We found that the user experience is not very different from a typical desktop.  We tested arbitrary multi-HD video streaming from YouTube.  It worked; that was impressive. 

We use Remote Desktop Protocol (RDP), compressed on both ends; we also newly have good network latency.  It’s easy to push out patches; the responsiveness provides just as good an experience as you’d want. 

We increase productivity by centralizing software installations.

This also forces the use of parallelism on a high-powered back-end, rather than depending on less powerful computation on personal laptops. 

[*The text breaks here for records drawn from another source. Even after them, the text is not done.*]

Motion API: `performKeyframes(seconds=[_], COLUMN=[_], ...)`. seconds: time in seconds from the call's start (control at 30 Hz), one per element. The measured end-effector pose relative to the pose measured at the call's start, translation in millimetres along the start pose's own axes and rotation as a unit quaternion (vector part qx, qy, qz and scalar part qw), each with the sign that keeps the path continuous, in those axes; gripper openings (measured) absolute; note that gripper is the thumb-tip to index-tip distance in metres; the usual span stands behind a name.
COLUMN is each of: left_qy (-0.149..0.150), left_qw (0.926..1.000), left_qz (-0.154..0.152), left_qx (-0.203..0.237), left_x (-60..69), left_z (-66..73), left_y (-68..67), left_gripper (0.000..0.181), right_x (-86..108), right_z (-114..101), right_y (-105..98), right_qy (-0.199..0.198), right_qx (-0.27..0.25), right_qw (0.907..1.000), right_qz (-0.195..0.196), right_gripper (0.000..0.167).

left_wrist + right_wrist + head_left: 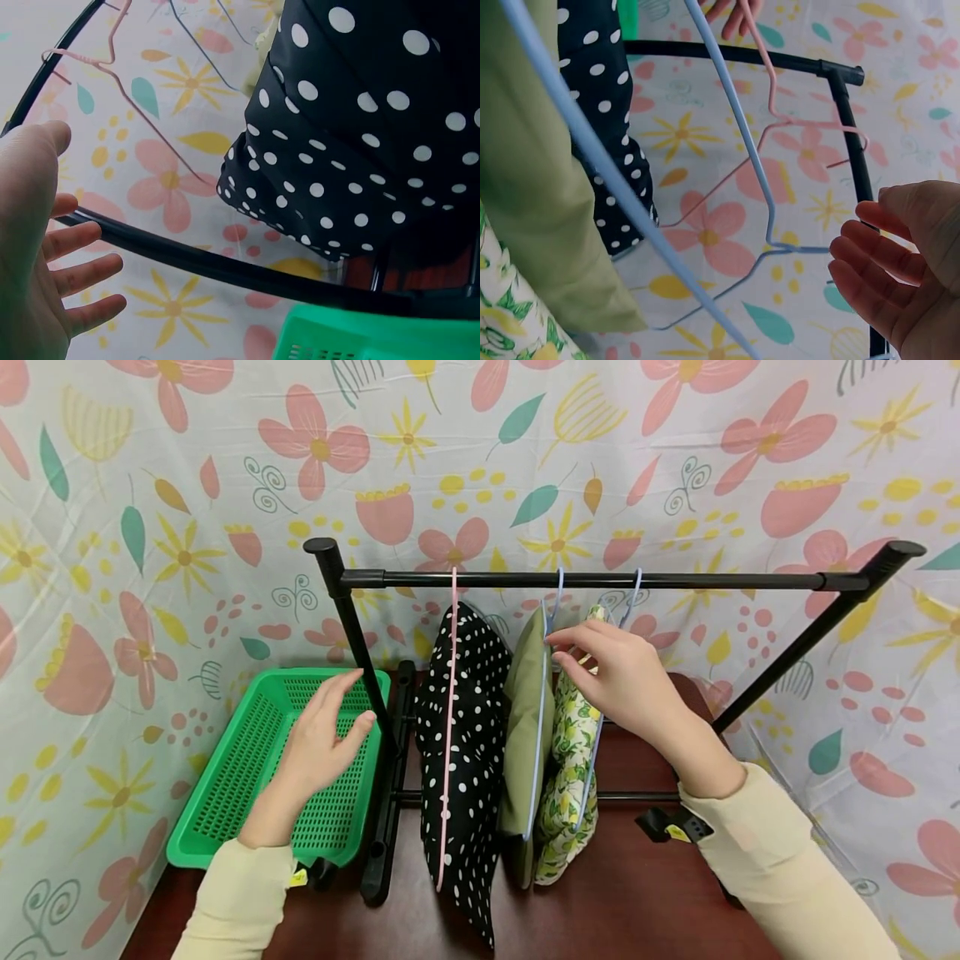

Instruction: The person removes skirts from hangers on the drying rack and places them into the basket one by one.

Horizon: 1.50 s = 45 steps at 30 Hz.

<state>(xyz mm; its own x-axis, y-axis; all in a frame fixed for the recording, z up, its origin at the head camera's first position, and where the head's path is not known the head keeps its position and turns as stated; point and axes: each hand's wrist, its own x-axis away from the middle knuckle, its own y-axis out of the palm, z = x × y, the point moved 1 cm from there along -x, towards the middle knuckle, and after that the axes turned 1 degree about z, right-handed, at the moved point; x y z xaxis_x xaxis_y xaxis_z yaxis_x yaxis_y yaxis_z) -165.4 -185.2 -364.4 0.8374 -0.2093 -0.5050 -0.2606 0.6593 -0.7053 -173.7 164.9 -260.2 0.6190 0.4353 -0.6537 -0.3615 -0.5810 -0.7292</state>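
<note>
My left hand (pixel 318 739) hovers above the green basket (pixel 217 785), beside the rack's left post, fingers extended and holding nothing. At the clothes rack, my right hand (pixel 618 668) has loosely bent fingers by the neck of a blue hanger (pixel 742 135); I cannot tell whether they touch it. An olive-green cloth item (pixel 522 727) hangs from that hanger. To its left, a black item with white dots (pixel 472 710) hangs on a pink hanger (pixel 447 735). On the right, a lemon-print item (pixel 566 777) hangs from another blue hanger (pixel 588 768).
The rack's black top bar (pixel 735 581) runs between two slanted posts, with lower bars near the reddish-brown table (pixel 637 877). A flower-patterned cloth (pixel 465 452) covers the wall behind. The green basket stands left of the rack.
</note>
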Motion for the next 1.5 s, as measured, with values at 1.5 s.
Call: performKeyframes(seconds=[1.5], left_qy=[-0.040], left_qw=[0.9965], left_qz=[0.004], left_qx=[0.073], left_x=[16.2], left_z=[-12.6], left_y=[60.6], left_gripper=[0.047], right_x=[-53.4], right_z=[-32.2], right_y=[47.8], right_qy=[0.188], right_qx=[-0.005], right_qw=[0.9658], right_qz=[-0.179], right_gripper=[0.030])
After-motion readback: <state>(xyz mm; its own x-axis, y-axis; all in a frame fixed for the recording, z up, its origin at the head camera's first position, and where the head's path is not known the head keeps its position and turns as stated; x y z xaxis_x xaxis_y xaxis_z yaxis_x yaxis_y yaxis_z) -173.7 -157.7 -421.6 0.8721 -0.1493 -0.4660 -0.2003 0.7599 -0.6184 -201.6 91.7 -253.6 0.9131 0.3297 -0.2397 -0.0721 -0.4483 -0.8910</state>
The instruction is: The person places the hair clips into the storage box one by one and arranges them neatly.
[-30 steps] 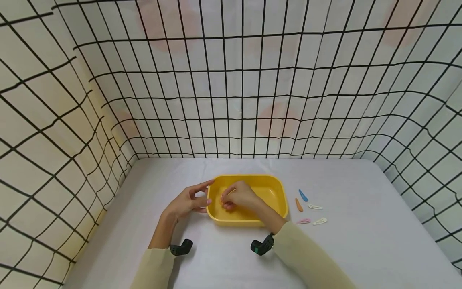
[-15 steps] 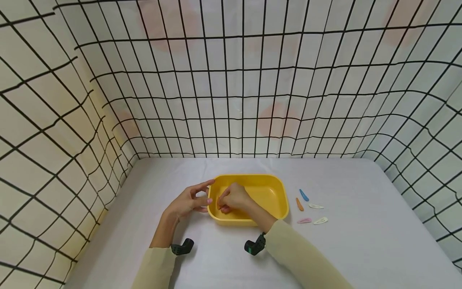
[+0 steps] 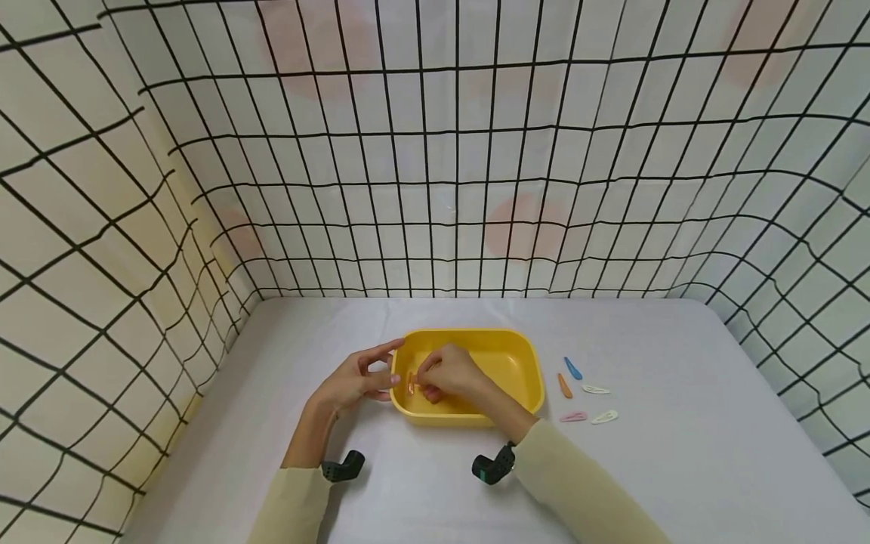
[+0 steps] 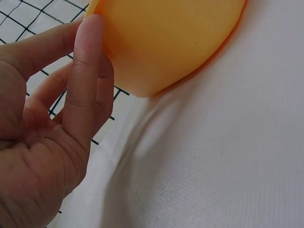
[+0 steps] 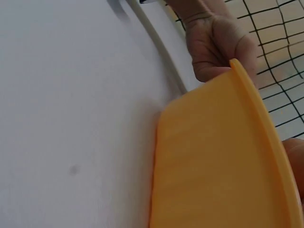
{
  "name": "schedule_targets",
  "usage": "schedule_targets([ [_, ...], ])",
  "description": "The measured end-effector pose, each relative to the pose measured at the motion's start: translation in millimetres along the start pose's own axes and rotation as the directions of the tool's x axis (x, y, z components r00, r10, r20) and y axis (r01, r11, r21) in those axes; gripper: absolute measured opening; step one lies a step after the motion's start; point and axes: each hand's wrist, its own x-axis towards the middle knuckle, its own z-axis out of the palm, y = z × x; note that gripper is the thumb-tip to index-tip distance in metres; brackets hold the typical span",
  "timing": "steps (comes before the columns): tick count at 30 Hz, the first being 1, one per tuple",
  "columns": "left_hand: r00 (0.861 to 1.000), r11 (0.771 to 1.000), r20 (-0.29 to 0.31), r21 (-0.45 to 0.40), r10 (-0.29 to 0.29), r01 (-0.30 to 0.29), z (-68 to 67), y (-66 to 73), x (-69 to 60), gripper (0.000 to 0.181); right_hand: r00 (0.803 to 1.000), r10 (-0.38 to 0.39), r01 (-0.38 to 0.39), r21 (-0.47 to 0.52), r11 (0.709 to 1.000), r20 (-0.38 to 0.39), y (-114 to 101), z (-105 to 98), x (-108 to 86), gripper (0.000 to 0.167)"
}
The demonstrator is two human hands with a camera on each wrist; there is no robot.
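My left hand (image 3: 350, 380) holds the left end of the yellow tray (image 3: 510, 366), thumb at the rim and index finger reaching to the far corner. In the left wrist view the thumb (image 4: 85, 71) lies against the tray's edge. Inside the tray, near its left wall, sits an orange hair clip (image 3: 411, 385). My right hand (image 3: 451, 372) reaches over the near wall, fingers bent, with fingertips close beside that clip. Whether they still touch it or pinch anything is too small to tell. The right wrist view shows mostly the tray's outer wall (image 5: 204, 152).
Right of the tray lie several hair clips: a blue one (image 3: 573, 369), an orange one (image 3: 565, 386), a pink one (image 3: 574, 416) and white ones (image 3: 604, 417). A white cloth covers the table (image 3: 680, 453). Black netting (image 3: 455, 181) stands at the back and sides.
My right hand shifted left inside the tray, then drew back slightly right. The orange hair clip at its fingertips now shows by the tray's left wall. My left hand stays on the tray.
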Motion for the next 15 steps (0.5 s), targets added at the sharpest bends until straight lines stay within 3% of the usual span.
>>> schedule_targets([
  [10, 1.000, 1.000, -0.014, 0.018, 0.009, -0.009, -0.1, -0.4, 2.8, 0.070, 0.999, -0.037, 0.039, 0.072, 0.997, -0.020, 5, -45, -26.4, 0.022],
  [15, 1.000, 1.000, -0.021, 0.004, 0.002, -0.002, -0.5, -1.0, 2.0, 0.071, 0.993, -0.111, 0.113, 0.098, 0.989, -0.028, 13, -72, -36.0, 0.024],
])
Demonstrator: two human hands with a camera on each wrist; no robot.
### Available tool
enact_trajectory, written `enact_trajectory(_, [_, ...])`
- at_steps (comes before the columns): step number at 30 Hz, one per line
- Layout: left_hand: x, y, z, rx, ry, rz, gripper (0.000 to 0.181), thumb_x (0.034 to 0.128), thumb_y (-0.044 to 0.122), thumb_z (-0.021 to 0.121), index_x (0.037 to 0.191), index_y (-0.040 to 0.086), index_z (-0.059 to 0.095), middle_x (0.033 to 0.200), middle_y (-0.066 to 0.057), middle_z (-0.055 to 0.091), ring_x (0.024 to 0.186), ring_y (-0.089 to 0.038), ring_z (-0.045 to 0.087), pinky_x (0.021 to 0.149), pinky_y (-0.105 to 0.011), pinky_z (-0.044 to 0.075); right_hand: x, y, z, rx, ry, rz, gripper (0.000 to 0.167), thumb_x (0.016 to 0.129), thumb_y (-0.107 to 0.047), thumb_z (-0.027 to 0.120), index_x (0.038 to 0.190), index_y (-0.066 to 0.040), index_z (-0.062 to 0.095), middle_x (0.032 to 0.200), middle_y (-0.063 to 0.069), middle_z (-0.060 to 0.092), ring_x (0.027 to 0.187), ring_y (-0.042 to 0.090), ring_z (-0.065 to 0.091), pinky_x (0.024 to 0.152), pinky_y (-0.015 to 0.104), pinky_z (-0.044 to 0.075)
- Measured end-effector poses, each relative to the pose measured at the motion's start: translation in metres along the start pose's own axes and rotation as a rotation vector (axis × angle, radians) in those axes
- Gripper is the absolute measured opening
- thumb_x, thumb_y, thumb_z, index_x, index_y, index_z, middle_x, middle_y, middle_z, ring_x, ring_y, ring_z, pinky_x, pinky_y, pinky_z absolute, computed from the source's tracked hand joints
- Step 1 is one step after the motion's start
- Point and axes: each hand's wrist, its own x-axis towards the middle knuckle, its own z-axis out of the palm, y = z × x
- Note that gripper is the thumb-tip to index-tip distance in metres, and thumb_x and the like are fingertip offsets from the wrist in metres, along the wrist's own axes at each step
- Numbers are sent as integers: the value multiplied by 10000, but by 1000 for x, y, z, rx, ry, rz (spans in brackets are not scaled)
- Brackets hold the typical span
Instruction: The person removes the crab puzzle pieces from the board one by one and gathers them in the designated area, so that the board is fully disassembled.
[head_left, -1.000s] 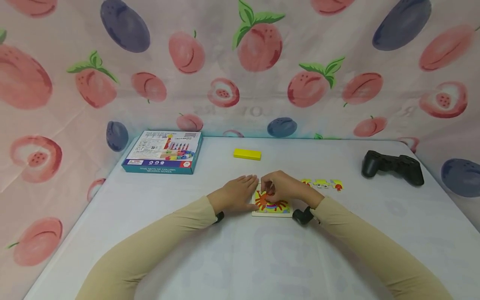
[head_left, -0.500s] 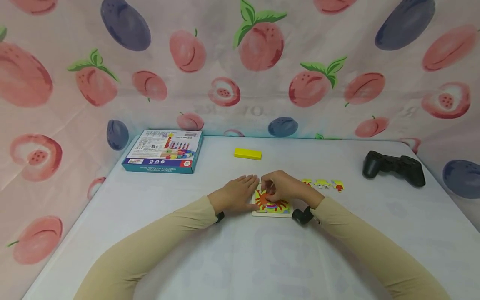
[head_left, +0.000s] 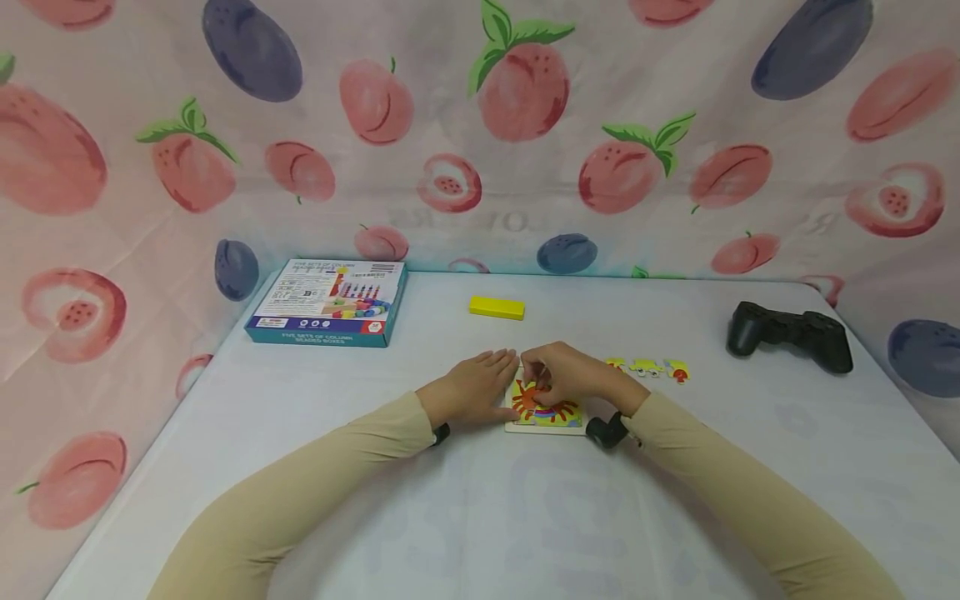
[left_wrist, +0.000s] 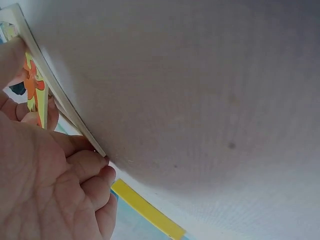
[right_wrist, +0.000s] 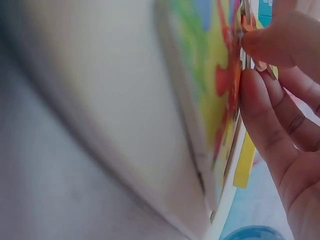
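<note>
A small jigsaw board (head_left: pixel 546 430) with a pale frame and a yellow and orange crab-like picture lies at mid-table. My left hand (head_left: pixel 470 389) rests along its left side, fingers extended and thumb touching the near-left part of the frame. Over the upper part of the board, my right hand (head_left: pixel 567 374) pinches an orange and yellow puzzle piece (left_wrist: pixel 36 86) between thumb and fingers. The left wrist view shows that piece tilted up from the board. In the right wrist view, the fingers (right_wrist: pixel 265 120) partly hide the piece, and I cannot tell whether it touches the board.
Several loose puzzle pieces (head_left: pixel 646 367) lie to the right of the board. A yellow block (head_left: pixel 497 307) sits behind it. At the back left is a flat toy box (head_left: pixel 326 302), and at the right a black game controller (head_left: pixel 789 337). A fruit-print cloth (head_left: pixel 495 183) hangs behind the table.
</note>
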Motion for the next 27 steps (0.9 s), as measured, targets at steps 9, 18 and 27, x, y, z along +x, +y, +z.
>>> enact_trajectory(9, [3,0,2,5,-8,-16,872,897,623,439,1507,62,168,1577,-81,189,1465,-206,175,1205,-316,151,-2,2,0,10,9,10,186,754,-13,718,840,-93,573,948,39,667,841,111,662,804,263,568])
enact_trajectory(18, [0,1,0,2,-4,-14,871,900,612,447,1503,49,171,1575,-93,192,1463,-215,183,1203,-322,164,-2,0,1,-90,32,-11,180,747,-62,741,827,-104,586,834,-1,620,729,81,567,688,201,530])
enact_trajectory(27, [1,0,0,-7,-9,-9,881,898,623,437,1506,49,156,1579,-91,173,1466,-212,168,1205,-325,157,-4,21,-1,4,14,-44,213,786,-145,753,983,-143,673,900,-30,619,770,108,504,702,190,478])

The total cost is lower than fifteen desktop PCs. 

The experiment is working well, thanks to improved networking and recent advances in RDP.

Questions and Discussion 

Question: Windows vs Linux?

Answer: Linux works fine, but high-intensity interactive graphics doesn’t work as well with that back-end.  There may be a difference in compression or codecs that limits performance.  We believe the difficulty is with open-source RDP implementations as compared with the Windows implementation, which is the standard.

Question: How important is the thin-client device, and why not use the students’ laptops instead?

Answer: RDP 2.0 isn’t supported on every laptop.  This is offered for uniformity.

Question: How does your project speak to the possibility of extending our existing virtual machine efforts in new ways?

Answer: Infrastructure improvements have made this much more reasonable than it would have been in the past.  This also works well with the hybrid-device use case of graduate students, in which there’s usually one or more additional devices in use alongside the main computing platform.